In a letter received on Jan. 9, the US Senate Finance Committee (SFC) requested information on over $850 million in investment profits Morehead earned after relocating to Puerto Rico in 2020.

Morehead “may have treated” these profits as exempt from US taxes, according to a Jan. 9 letter from Senator Ron Wyden seen by The New York Times.

According to the letter, the SFC was investigating tax compliance among wealthy Americans who moved to Puerto Rico and may have improperly applied a tax break to avoid paying taxes on income earned outside the island.

“In most cases, the majority of the gain is actually U.S. source income, reportable on U.S. tax returns, and subject to U.S. tax,” the letter reportedly states.

“I believe I acted appropriately with respect to my taxes,” Morehead said in a statement, adding that he moved to Puerto Rico in 2021.

Pantera Capital, founded by Morehead, was the first cryptocurrency fund in the US and has seen its initial investments grow by more than 130,000%, he wrote in a blog post on Nov. 26, 2024.

Morehead launched Pantera Bitcoin Fund in July 2013, making a lifetime return of more than 1,000 times the return on its first Bitcoin (BTC) purchase at $74, he said. He added that 1% of financial wealth hadn’t come across Bitcoin at the time.

Pantera assets under management. Source: Pantera Capital

Pantera Capital holds over $5 billion worth of assets under management, with over 100 venture investments and 47% of its capital invested outside the US, according to the company’s homepage.
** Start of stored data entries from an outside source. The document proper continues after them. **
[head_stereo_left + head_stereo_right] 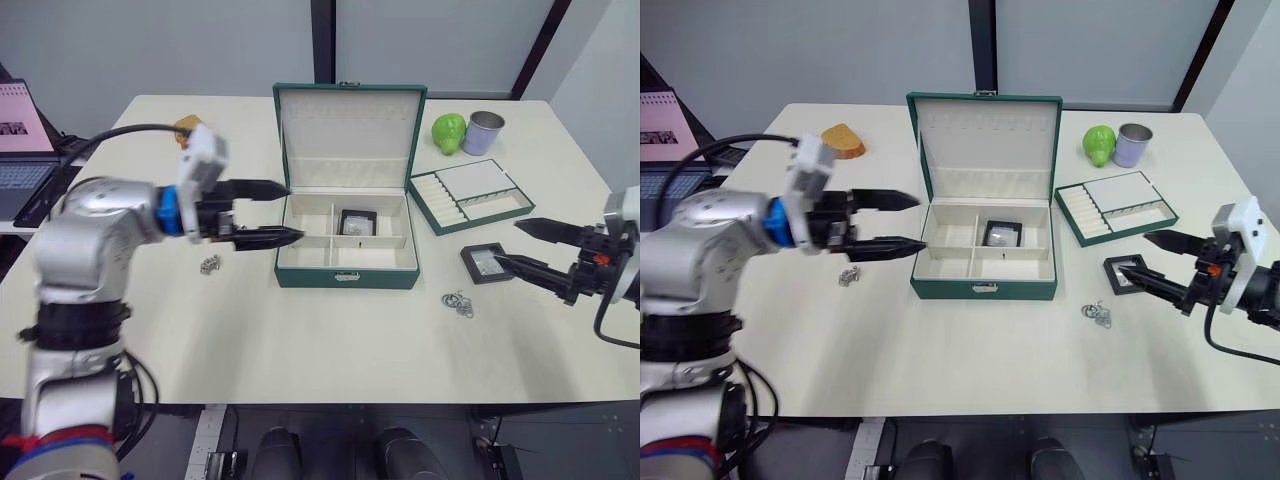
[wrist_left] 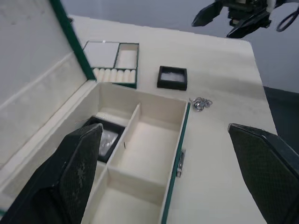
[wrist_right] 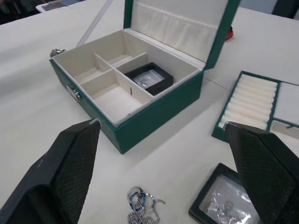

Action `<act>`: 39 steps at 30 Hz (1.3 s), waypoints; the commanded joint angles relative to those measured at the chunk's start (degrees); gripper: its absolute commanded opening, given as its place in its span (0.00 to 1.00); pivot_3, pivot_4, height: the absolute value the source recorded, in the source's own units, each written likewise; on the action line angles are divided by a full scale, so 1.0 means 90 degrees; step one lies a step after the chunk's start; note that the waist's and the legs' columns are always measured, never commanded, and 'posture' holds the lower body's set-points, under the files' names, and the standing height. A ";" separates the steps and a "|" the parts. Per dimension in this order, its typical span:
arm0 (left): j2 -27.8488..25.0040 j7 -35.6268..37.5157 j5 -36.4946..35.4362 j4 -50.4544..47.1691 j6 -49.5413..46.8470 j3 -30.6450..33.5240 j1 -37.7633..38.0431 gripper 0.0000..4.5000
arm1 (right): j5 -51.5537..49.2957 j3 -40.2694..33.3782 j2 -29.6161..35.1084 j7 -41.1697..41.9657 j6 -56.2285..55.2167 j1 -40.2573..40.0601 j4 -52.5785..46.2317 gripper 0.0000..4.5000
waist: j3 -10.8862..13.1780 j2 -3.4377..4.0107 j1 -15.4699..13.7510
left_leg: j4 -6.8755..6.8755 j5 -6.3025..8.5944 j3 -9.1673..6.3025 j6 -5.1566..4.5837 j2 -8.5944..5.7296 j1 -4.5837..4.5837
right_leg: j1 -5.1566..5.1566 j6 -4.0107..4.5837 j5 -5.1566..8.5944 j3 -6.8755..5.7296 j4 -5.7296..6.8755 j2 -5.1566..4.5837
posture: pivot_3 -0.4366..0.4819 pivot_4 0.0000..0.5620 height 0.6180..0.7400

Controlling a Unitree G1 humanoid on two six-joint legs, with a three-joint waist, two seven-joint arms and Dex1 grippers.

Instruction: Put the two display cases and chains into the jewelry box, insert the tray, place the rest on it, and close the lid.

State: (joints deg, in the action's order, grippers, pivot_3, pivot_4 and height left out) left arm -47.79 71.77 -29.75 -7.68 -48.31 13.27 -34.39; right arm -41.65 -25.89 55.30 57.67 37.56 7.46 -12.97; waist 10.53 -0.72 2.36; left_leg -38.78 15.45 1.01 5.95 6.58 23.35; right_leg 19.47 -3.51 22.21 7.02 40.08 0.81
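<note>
The jewelry box (image 1: pixel 347 270) stands open mid-table, its lid (image 1: pixel 349 120) upright behind it. One display case (image 1: pixel 357 221) lies in the box's back right compartment. The other display case (image 1: pixel 484 262) lies on the table to the right, with a cluster of silvery rings (image 1: pixel 458 302) in front of it. The tray (image 1: pixel 471 195) sits to the right of the box. A small chain heap (image 1: pixel 209 264) lies left of the box. My left gripper (image 1: pixel 294 212) is open and empty at the box's left wall. My right gripper (image 1: pixel 507 243) is open, its fingers either side of the outer display case (image 3: pixel 224 200).
A green round object (image 1: pixel 449 132) and a grey cup (image 1: pixel 484 132) stand at the back right, behind the tray. A brown item (image 1: pixel 843 140) lies at the back left. A laptop (image 1: pixel 25 160) sits beyond the table's left edge.
</note>
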 commanded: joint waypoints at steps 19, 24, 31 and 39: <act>0.0173 -0.2162 0.0609 0.0260 0.2026 0.2917 0.4135 0.99 | 0.1239 0.0191 -0.0771 -0.0090 -0.1759 0.0239 0.2394 1.00 | -0.0001 0.0000 -0.0073 | 0.0012 0.0002 0.0037 0.0000 0.0001 -0.0016 | -0.0006 0.0000 0.0000 0.0014 -0.0007 -0.0009 | 0.48 0.27 1.00; 0.0270 -0.2421 0.0609 0.0526 0.2372 0.2751 0.4137 0.99 | 0.1588 0.0278 -0.0961 -0.0188 -0.2194 0.0021 0.2606 1.00 | -0.0001 -0.0001 -0.0072 | 0.0013 0.0002 0.0045 0.0000 0.0002 -0.0019 | -0.0008 0.0000 0.0000 0.0020 -0.0008 -0.0011 | 0.48 0.27 1.00; 0.0273 -0.2471 0.0580 0.0640 0.2540 0.2504 0.4260 0.99 | 0.1707 0.0241 -0.1129 -0.0260 -0.2464 -0.0062 0.2823 1.00 | -0.0002 0.0000 -0.0056 | 0.0045 0.0002 0.0065 0.0001 0.0001 -0.0048 | -0.0015 0.0000 0.0000 0.0036 -0.0008 -0.0011 | 0.48 0.27 1.00; 0.0289 -0.2574 0.0507 0.0552 0.2498 0.2354 0.4253 0.99 | 0.1678 0.0221 -0.1107 -0.0249 -0.2474 -0.0203 0.2815 1.00 | -0.0002 -0.0001 -0.0057 | 0.0060 0.0001 0.0073 0.0002 0.0001 -0.0055 | -0.0015 0.0000 0.0000 0.0041 -0.0012 -0.0012 | 0.48 0.27 1.00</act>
State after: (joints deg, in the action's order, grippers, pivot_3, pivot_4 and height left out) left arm -44.86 49.02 -24.62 -1.62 -26.08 33.95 3.88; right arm -25.95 -22.35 44.81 55.16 16.01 5.60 12.95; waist 10.51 -0.73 1.85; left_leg -38.23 15.46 1.67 5.97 6.59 22.85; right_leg 19.34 -3.51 22.21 7.40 39.97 0.71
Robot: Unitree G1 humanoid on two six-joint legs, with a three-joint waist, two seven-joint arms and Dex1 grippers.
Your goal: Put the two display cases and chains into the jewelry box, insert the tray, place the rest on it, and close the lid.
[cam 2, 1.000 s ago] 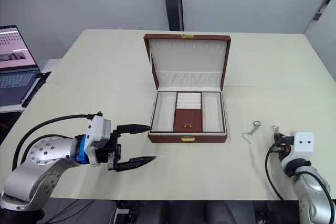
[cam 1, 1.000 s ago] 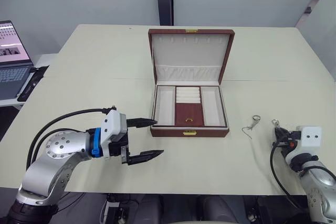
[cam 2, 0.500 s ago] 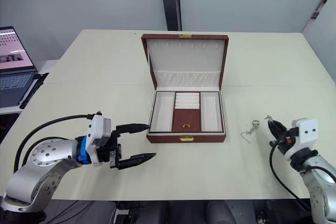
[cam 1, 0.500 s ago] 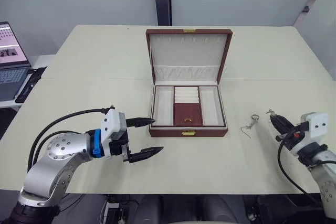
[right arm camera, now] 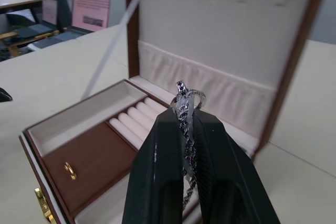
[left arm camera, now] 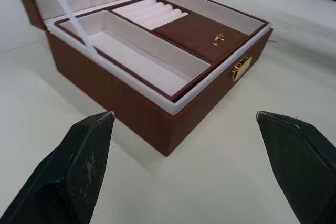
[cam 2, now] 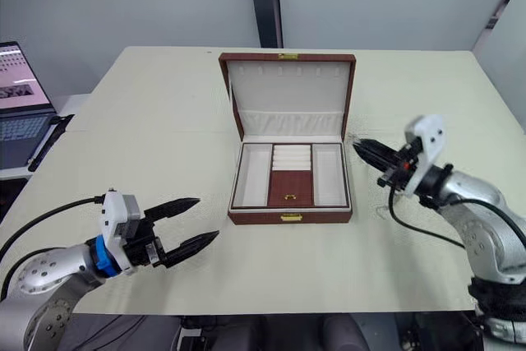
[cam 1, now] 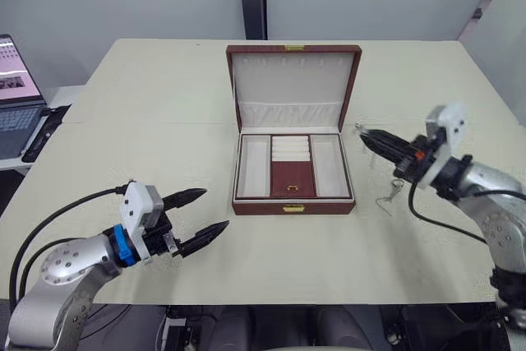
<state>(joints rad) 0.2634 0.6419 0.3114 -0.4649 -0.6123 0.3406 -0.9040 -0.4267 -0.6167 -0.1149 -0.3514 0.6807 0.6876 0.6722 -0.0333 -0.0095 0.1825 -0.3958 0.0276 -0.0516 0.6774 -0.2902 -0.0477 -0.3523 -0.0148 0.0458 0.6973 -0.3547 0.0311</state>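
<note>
Pale cream table (cam 1: 164,113) in a grey-walled room; an open laptop (cam 1: 12,96) sits on a side surface off the table's left edge.

Left gripper (cam 1: 197,215) hovers low over the table, short of the box's front-left corner. Its fingers are spread wide with nothing between them. Judged idle, parked out of the way while the other arm works.

Centre: jewelry box (cam 1: 292,205) stands with the lid (cam 1: 293,80) upright, cream lining and gathered pocket facing forward. The tray (cam 1: 293,178) is already seated inside; ribbed ring cushion at the back, brown centre flap with gold pull in front, cream compartments either side. All visible tray compartments look empty. Display cases presumably lie beneath the tray, but that is hidden.

Right of the box: right gripper (cam 1: 371,139) is raised just beside the box's right wall, tips aimed toward the tray. Fingers pinched tight on a silvery ring piece (right arm camera: 186,103), its chain trailing down between the fingers. Held high, likely to carry the chain over the box wall before lowering it.

A second silvery piece (cam 1: 392,196) lies on the table right of the box, below the right arm, yet to be collected.
</note>
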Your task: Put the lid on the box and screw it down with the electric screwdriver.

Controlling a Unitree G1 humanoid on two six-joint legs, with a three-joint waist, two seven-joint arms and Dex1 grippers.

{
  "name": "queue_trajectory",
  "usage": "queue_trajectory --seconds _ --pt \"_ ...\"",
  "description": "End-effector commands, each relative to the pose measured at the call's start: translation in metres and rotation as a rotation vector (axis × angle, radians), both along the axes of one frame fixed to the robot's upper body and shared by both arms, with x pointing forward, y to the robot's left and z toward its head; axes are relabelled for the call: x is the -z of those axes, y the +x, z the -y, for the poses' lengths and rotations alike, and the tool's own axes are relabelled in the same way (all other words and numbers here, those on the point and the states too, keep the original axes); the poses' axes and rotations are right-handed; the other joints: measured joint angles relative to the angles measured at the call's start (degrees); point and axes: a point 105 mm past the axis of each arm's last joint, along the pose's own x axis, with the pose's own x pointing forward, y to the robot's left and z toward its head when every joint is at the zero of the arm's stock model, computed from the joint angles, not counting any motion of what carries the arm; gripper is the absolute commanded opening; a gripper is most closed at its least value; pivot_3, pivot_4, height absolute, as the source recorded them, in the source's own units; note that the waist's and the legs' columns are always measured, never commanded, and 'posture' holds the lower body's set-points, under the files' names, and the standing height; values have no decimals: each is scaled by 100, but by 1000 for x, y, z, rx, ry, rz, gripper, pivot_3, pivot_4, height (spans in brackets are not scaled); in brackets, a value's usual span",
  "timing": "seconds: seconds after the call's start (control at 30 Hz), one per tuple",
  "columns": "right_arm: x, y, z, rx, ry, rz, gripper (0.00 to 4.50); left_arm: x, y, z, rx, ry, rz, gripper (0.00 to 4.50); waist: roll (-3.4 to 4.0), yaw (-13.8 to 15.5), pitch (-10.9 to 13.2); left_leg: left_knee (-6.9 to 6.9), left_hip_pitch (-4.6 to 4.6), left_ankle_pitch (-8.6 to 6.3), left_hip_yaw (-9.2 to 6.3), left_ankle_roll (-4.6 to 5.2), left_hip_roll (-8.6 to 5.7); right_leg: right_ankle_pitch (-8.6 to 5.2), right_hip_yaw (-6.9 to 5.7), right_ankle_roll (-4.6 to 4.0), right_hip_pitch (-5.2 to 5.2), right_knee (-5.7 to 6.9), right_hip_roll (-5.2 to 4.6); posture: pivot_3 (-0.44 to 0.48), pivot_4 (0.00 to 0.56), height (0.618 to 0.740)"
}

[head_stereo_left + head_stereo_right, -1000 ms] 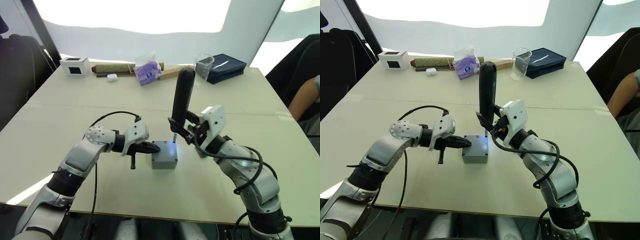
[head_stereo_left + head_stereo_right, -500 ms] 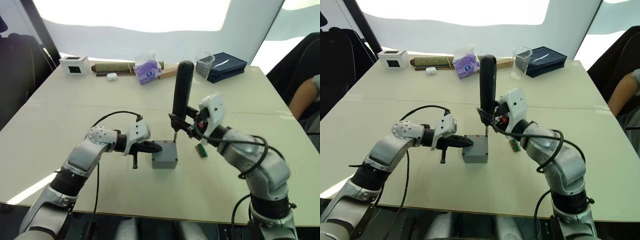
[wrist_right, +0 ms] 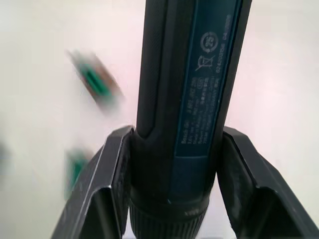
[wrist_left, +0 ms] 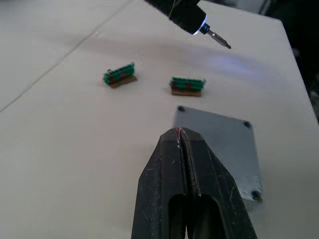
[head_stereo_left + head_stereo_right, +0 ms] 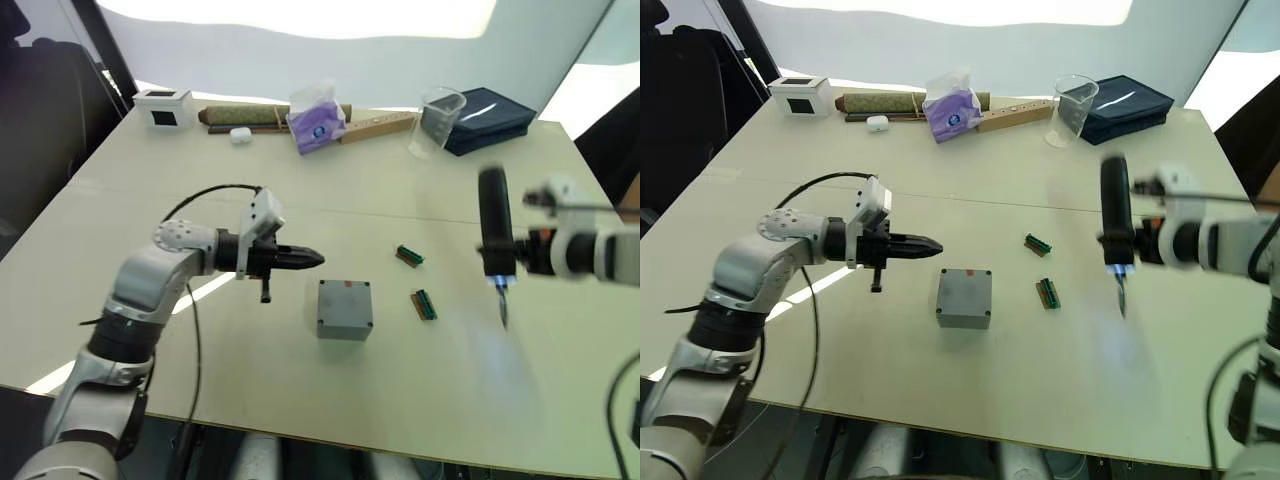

Related: MicroStrategy may owe taxes on $19B unrealized Bitcoin gains: Report

Crypto taxes attract regulatory attention worldwide

The investigation into Morehead comes amid increased regulatory scrutiny of cryptocurrency taxes. In June 2024, the Internal Revenue Service (IRS) issued a new rule requiring US crypto transactions to be subject to third-party tax reporting for the first time.

Starting in 2025, centralized crypto exchanges (CEXs) and other brokers will start reporting the sales and exchanges of digital assets, including cryptocurrencies.

Related: Javier Milei-endorsed Libra token crashes after $107M insider rug pull

This decision could push crypto investors to decentralized platforms in a “paradoxical situation” that could make tax revenue harder to track, Anndy Lian, author and intergovernmental blockchain expert, told Cointelegraph.

Showcasing the crypto industry’s backlash, the Blockchain Association filed a lawsuit against the IRS in December 2024, arguing that the rules are unconstitutional because they include decentralized exchanges under the “broker” term, extending data collection requirements to them.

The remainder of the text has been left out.